March is Women’s History Month and presents a terrific opportunity to teach your kids more about the impact women have had on history. Today we’re highlighting a few women you might consider teaching about this year, along with a variety of online resources you can use to build educational lessons in women’s history.
Women’s History Month began in the US as a weeklong celebration in 1978 California driven by the Education Task Force in Sonoma County. Two years later, President Carter made Women’s History Week officially the week of March 8th.
It would be another seven years of growing celebrations in March before the National Women’s History Project would successfully petition Congress to make March Women’s History Month. During that same era, the United Nations recognized March 8th as International Women’s Day. This singular day was meant to bring focus to women’s issues around the world. As of 2014, over 100 countries around the world recognize March 8th as International Women’s Day, celebrating women’s achievements and taking action against inequality.
Teaching Women’s History
The first step in teaching your kids about Women’s History Month is to gather your own resources. There is a lot of history you could cover, but fortunately, there are also a variety of organizations that offer overviews and targeted details.
One resource, Womenshistory.org, provides historic information, biographies, and online galleries to supplement learning. Their resources page also includes a Toolkit for helping you kick-off Women’s History Month with learning activities for each day of the month.
This year’s theme is an extension of last year’s; Valiant Women of the Vote. Women’s History Month is focused on honoring the centennial of the Women’s Suffrage movement that brought voting rights to women in America. The National Women’s History Alliance hosts a great page specifically about this year’s theme.

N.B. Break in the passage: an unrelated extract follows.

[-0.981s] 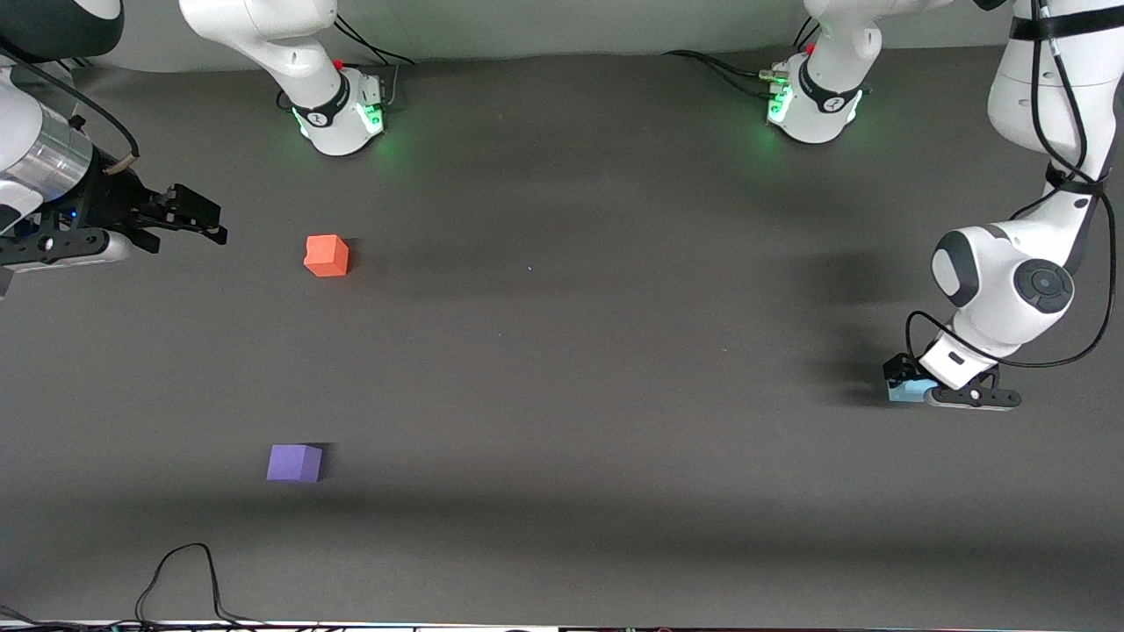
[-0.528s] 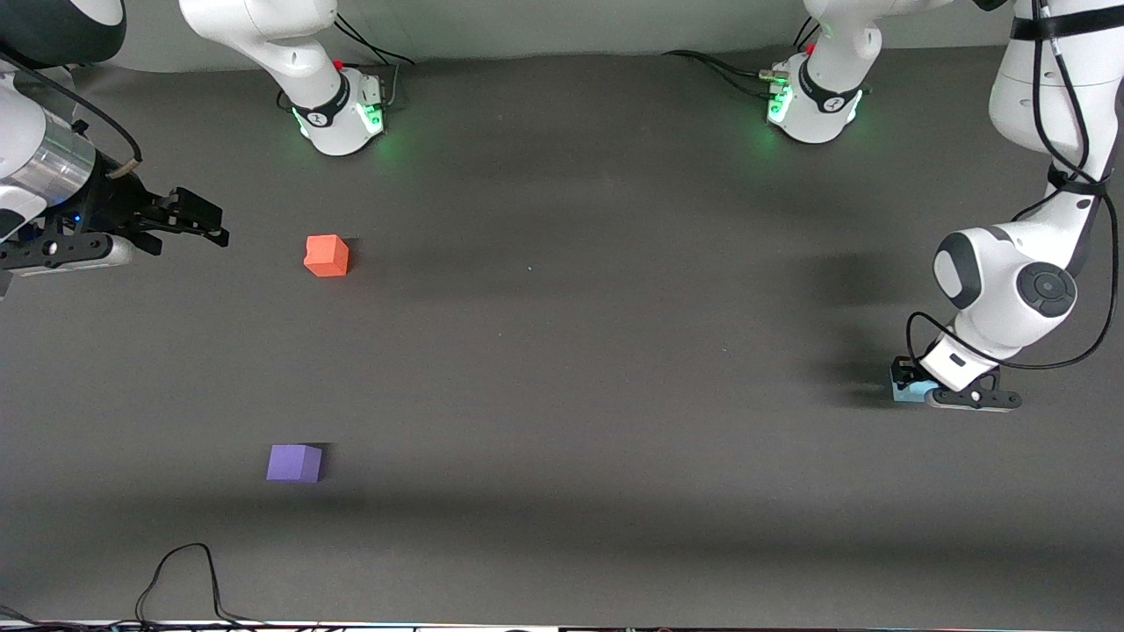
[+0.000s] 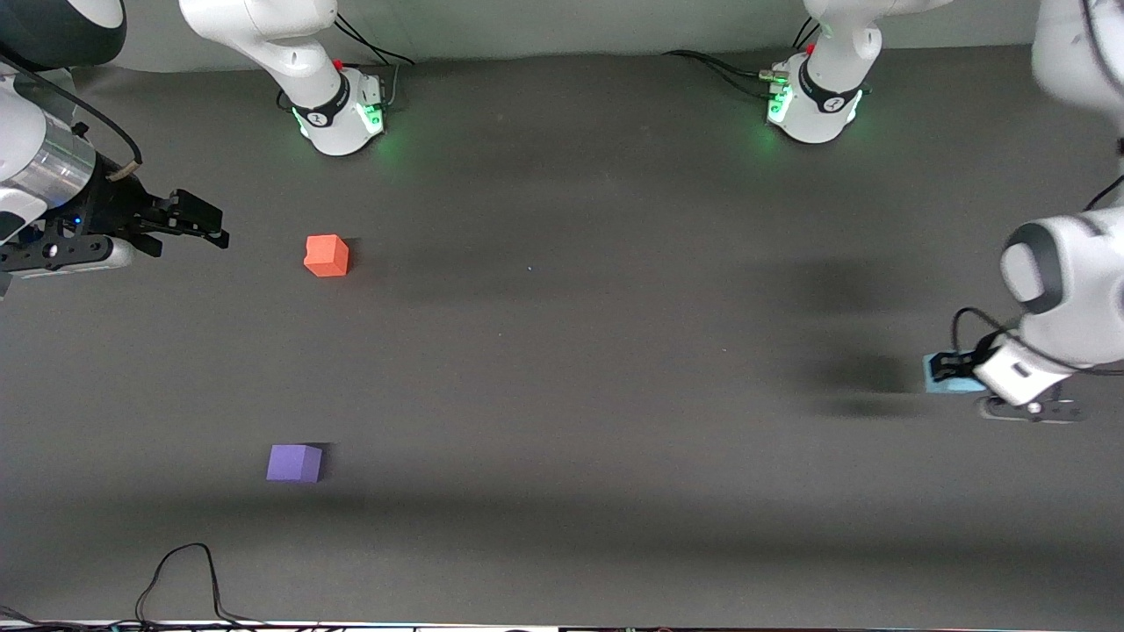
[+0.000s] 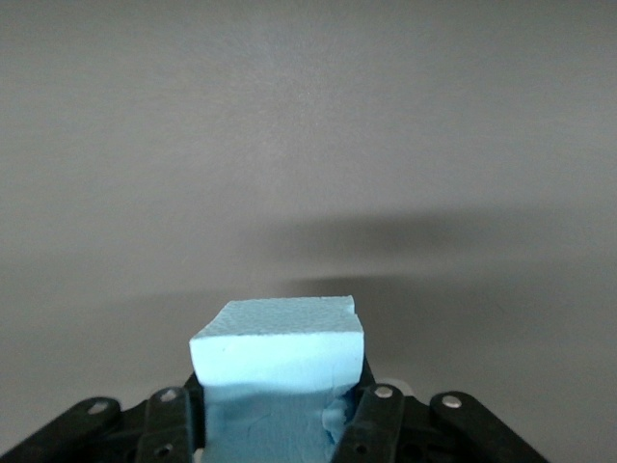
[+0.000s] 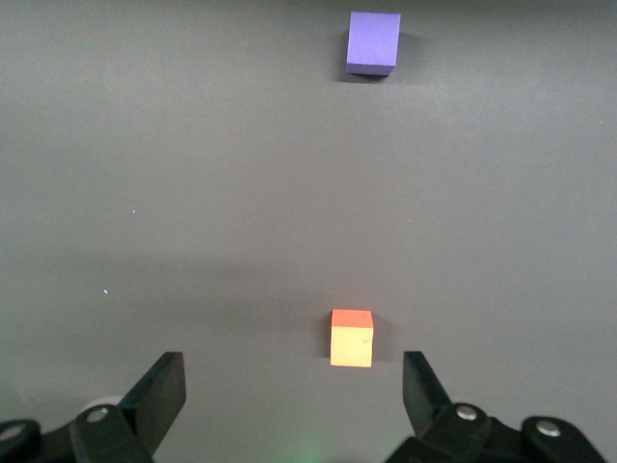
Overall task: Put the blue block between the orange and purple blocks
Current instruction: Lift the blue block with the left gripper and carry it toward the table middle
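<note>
Since the blue block sits clamped in the left pincer out at the left arm's end of the desk, the coming carry turns on one thing: the gap it must fill lies well away, toward the right arm's end. In the front view that gap is the bare strip between the orange block and the purple block, the purple one nearer the camera, the two well apart and roughly in line. A shadow lying apart from the block suggests it is off the desk, though I cannot be sure. The right pincer waits just beside the orange block, jaws spread wide and empty; it is the nearer arm to the gap, yet the left one holds the cube.

From the left wrist, the blue block is a pale, grainy foam cube pinched between the black fingers, one upper edge chipped.

From the right wrist, the orange block lies between the parted fingertips with the purple block farther on.
</note>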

It includes details about centennial observances and a catalog of items you can purchase to help support the NWHA’s mission of advancing women’s rights and roles in society.
And when it comes to teaching a subject, the best resource is almost always teachers. The government’s Women’s History page features a long list of resources for teachers.
The sources above are likely enough to fill your month with historical stories of women subtly or substantially enacting change. But there are so many more!
In fact, as Women’s History Month and International Women’s Day are observed annually, the stock of teaching resources continues to grow. While women have an impact in the direction of modern history on a daily basis, we can all take the month of March to step back and learn a little (or a little more) about the history that has brought us to this place.
Read. Write. Think.
A part of the International Literacy Association, Read Write Think is a terrific resource for all kinds of learning. Their page dedicated to Women’s History Month includes plenty of classroom activities, more links to sites loaded with resources, and even some great grade-specific assignments.
Particularly if you’re teaching from home, the lesson plans on this page can be really helpful. The work of putting together a teaching plan is done for you, and all you need to do is help your kids absorb the information.
Ladies Of Lulu: Books For Women’s History Month
Meet amazing women authors we’re highlighting for Women’s History Month
If you’re more interested in developing your own lesson plan, Lakeshore Learning’s free resources page is for you. Download calendars, lesson planners, flashcard templates, and more all for free.
You can use these free templates to help craft your own teaching plan for Women’s History Month. This is the perfect way to structure a lesson around a specific individual or even that might resonate with you but doesn’t already have a place in existing teaching resources.
This one is a bit commercial, as it comes from history.com. But if you don’t mind blocking a few pop-ups, their timeline is loaded with important dates and figures for Women’s History Month. This timeline makes a good jumping-off point for learning more about historical events and figures.
President’s Report – Women In America
While this report is a few years old now (published originally in 2011), it’s an amazing look at data gathered by the US government about women and their role in America. While the report is a little dense for younger learners, using this report as a study guide or reading material for older students is a great idea.
Women’s History Beyond March
Finally, it’s important that we all acknowledge and honor the women who make the world a better place every day. March is a terrific opportunity to study and learn more, but that learning has to continue.
The most valuable thing to instill in your students as you work through Women’s History Month is that national days and months are designed to call attention. But it’s on each of us to maintain that attention all year long.